▶ **What is required**
Word for word, copy every line of the data.

*** Begin section ***

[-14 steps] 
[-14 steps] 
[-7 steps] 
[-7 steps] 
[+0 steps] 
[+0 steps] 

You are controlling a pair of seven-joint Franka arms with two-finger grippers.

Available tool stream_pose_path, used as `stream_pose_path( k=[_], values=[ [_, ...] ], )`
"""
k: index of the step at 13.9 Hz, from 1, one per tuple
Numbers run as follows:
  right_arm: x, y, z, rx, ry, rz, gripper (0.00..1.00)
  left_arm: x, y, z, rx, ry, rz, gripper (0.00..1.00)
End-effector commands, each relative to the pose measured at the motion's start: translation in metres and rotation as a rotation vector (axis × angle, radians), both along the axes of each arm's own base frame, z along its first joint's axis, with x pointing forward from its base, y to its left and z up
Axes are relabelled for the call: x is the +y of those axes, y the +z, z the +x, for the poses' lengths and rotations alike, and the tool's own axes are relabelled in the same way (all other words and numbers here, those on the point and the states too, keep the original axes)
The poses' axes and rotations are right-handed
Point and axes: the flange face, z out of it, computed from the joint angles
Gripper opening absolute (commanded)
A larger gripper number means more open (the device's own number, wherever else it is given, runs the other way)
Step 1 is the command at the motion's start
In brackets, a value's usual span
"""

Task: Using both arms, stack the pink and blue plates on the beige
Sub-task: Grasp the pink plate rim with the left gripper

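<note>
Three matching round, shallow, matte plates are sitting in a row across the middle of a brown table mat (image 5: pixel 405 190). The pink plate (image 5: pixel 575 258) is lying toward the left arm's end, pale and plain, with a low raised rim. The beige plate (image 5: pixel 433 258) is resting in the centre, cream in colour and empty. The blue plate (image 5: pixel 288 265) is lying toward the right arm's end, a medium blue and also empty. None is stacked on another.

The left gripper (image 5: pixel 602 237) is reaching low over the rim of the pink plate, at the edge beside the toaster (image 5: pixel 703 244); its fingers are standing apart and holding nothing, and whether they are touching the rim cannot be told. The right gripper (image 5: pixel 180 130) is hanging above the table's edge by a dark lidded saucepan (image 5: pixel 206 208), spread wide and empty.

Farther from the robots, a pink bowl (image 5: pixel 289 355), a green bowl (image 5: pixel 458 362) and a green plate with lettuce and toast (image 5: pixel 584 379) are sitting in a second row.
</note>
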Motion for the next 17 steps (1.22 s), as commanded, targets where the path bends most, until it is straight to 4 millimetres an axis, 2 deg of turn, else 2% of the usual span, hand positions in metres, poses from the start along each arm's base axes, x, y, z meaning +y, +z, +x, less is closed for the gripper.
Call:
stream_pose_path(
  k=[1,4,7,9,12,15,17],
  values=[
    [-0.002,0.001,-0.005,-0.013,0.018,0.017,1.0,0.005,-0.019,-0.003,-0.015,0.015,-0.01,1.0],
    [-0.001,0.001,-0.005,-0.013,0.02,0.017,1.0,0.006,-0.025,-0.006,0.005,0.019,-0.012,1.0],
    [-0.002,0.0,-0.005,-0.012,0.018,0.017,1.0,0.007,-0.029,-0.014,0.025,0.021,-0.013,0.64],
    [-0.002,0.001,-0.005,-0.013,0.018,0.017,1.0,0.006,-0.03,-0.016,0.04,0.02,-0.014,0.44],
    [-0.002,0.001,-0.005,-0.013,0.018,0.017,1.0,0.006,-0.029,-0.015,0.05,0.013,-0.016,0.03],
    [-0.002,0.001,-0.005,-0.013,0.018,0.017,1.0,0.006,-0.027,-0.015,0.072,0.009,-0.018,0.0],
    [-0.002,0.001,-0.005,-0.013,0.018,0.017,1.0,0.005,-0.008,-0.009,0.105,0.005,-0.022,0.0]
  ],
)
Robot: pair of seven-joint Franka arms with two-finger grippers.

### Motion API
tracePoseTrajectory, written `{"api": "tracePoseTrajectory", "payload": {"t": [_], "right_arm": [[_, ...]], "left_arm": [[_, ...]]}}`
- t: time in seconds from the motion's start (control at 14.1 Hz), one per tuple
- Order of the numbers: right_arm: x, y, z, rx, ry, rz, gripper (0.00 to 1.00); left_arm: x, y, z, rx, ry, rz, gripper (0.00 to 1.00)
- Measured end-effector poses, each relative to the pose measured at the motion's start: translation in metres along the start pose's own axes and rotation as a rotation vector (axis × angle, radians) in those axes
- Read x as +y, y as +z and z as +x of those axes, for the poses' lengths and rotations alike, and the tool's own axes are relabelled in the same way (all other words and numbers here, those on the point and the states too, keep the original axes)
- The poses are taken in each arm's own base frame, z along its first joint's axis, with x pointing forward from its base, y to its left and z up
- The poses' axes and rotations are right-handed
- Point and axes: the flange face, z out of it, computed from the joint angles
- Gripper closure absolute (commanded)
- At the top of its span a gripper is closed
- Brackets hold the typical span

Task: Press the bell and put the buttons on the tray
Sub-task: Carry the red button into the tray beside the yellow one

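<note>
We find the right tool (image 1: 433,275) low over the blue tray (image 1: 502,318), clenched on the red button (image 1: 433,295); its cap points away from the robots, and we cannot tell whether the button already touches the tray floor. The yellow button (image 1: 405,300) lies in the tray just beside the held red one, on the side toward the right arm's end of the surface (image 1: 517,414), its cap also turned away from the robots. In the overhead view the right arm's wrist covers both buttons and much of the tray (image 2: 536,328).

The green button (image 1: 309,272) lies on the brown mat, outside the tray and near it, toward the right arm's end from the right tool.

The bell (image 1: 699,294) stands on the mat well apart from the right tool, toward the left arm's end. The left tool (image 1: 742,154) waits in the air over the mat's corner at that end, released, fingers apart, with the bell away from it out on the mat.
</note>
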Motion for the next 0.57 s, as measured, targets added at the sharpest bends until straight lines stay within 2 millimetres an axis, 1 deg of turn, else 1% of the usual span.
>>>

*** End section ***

▶ **Task output**
[-14 steps] 
[-14 steps] 
[-7 steps] 
[-7 steps] 
[+0 steps] 
[+0 steps] 

You are controlling a pair of seven-joint Franka arms with two-finger grippers.

Available tool stream_pose_path, used as `stream_pose_path( k=[_], values=[ [_, ...] ], )`
"""
k: index of the step at 13.9 Hz, from 1, one per tuple
Numbers run as follows:
  right_arm: x, y, z, rx, ry, rz, gripper (0.00..1.00)
  left_arm: x, y, z, rx, ry, rz, gripper (0.00..1.00)
End-effector commands, each relative to the pose measured at the motion's start: translation in metres and rotation as a rotation vector (axis × angle, radians), both along the axes of each arm's own base frame, z along its first joint's axis, with x pointing forward from its base, y to its left and z up
Axes are relabelled for the call: x is the +y of those axes, y the +z, z the +x, for the poses' lengths and rotations alike, and the tool's own axes are relabelled in the same way (all other words and numbers here, those on the point and the states too, keep the original axes)
The poses' axes and rotations are right-handed
Point and axes: the flange face, z out of it, computed from the joint angles
Gripper opening absolute (commanded)
A larger gripper number means more open (the device's own number, wherever else it is given, runs the other way)
Step 1 is the command at the motion's start
In brackets, a value's usual span
"""

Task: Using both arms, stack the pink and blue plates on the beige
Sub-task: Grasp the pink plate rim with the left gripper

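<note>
Three matching round, shallow, matte plates are sitting in a row across the middle of a brown table mat (image 5: pixel 405 190). The pink plate (image 5: pixel 575 258) is lying toward the left arm's end, pale and plain, with a low raised rim. The beige plate (image 5: pixel 433 258) is resting in the centre, cream in colour and empty. The blue plate (image 5: pixel 288 265) is lying toward the right arm's end, a medium blue and also empty. None is stacked on another.

The left gripper (image 5: pixel 602 237) is reaching low over the rim of the pink plate, at the edge beside the toaster (image 5: pixel 703 244); its fingers are standing apart and holding nothing, and whether they are touching the rim cannot be told. The right gripper (image 5: pixel 180 130) is hanging above the table's edge by a dark lidded saucepan (image 5: pixel 206 208), spread wide and empty.

Farther from the robots, a pink bowl (image 5: pixel 289 355), a green bowl (image 5: pixel 458 362) and a green plate with lettuce and toast (image 5: pixel 584 379) are sitting in a second row.
</note>
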Motion for the next 17 steps (1.22 s), as commanded, targets where the path bends most, until it is straight to 4 millimetres an axis, 2 deg of turn, else 2% of the usual span, hand positions in metres, poses from the start along each arm's base axes, x, y, z meaning +y, +z, +x, less is closed for the gripper.
Call:
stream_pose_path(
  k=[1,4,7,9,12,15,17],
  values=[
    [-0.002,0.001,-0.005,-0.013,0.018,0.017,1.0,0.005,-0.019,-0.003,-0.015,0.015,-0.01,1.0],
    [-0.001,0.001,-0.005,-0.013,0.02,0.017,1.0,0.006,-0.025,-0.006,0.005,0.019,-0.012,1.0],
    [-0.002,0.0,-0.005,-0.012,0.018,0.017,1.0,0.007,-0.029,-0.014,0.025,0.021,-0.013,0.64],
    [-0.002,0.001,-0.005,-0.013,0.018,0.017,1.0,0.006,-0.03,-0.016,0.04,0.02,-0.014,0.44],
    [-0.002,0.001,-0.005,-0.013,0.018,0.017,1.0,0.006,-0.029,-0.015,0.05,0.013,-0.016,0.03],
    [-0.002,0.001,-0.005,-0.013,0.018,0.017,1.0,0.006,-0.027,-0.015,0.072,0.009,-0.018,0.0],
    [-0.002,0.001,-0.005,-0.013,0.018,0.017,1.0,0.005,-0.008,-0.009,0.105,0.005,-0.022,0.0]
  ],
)
Robot: pair of seven-joint Franka arms with two-finger grippers.

### Motion API
tracePoseTrajectory, written `{"api": "tracePoseTrajectory", "payload": {"t": [_], "right_arm": [[_, ...]], "left_arm": [[_, ...]]}}`
- t: time in seconds from the motion's start (control at 14.1 Hz), one per tuple
- Order of the numbers: right_arm: x, y, z, rx, ry, rz, gripper (0.00 to 1.00); left_arm: x, y, z, rx, ry, rz, gripper (0.00 to 1.00)
- Measured end-effector poses, each relative to the pose measured at the motion's start: translation in metres along the start pose's own axes and rotation as a rotation vector (axis × angle, radians) in those axes
- Read x as +y, y as +z and z as +x of those axes, for the poses' lengths and rotations alike, and the tool's own axes are relabelled in the same way (all other words and numbers here, those on the point and the states too, keep the original axes)
- The poses are taken in each arm's own base frame, z along its first joint's axis, with x pointing forward from its base, y to its left and z up
- The poses' axes and rotations are right-handed
- Point and axes: the flange face, z out of it, computed from the joint angles
- Gripper closure absolute (commanded)
- At the top of its span a gripper is closed
- Brackets hold the typical span

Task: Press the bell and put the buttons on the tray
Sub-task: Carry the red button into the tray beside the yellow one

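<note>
We find the right tool (image 1: 433,275) low over the blue tray (image 1: 502,318), clenched on the red button (image 1: 433,295); its cap points away from the robots, and we cannot tell whether the button already touches the tray floor. The yellow button (image 1: 405,300) lies in the tray just beside the held red one, on the side toward the right arm's end of the surface (image 1: 517,414), its cap also turned away from the robots. In the overhead view the right arm's wrist covers both buttons and much of the tray (image 2: 536,328).

The green button (image 1: 309,272) lies on the brown mat, outside the tray and near it, toward the right arm's end from the right tool.

The bell (image 1: 699,294) stands on the mat well apart from the right tool, toward the left arm's end. The left tool (image 1: 742,154) waits in the air over the mat's corner at that end, released, fingers apart, with the bell away from it out on the mat.
</note>
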Motion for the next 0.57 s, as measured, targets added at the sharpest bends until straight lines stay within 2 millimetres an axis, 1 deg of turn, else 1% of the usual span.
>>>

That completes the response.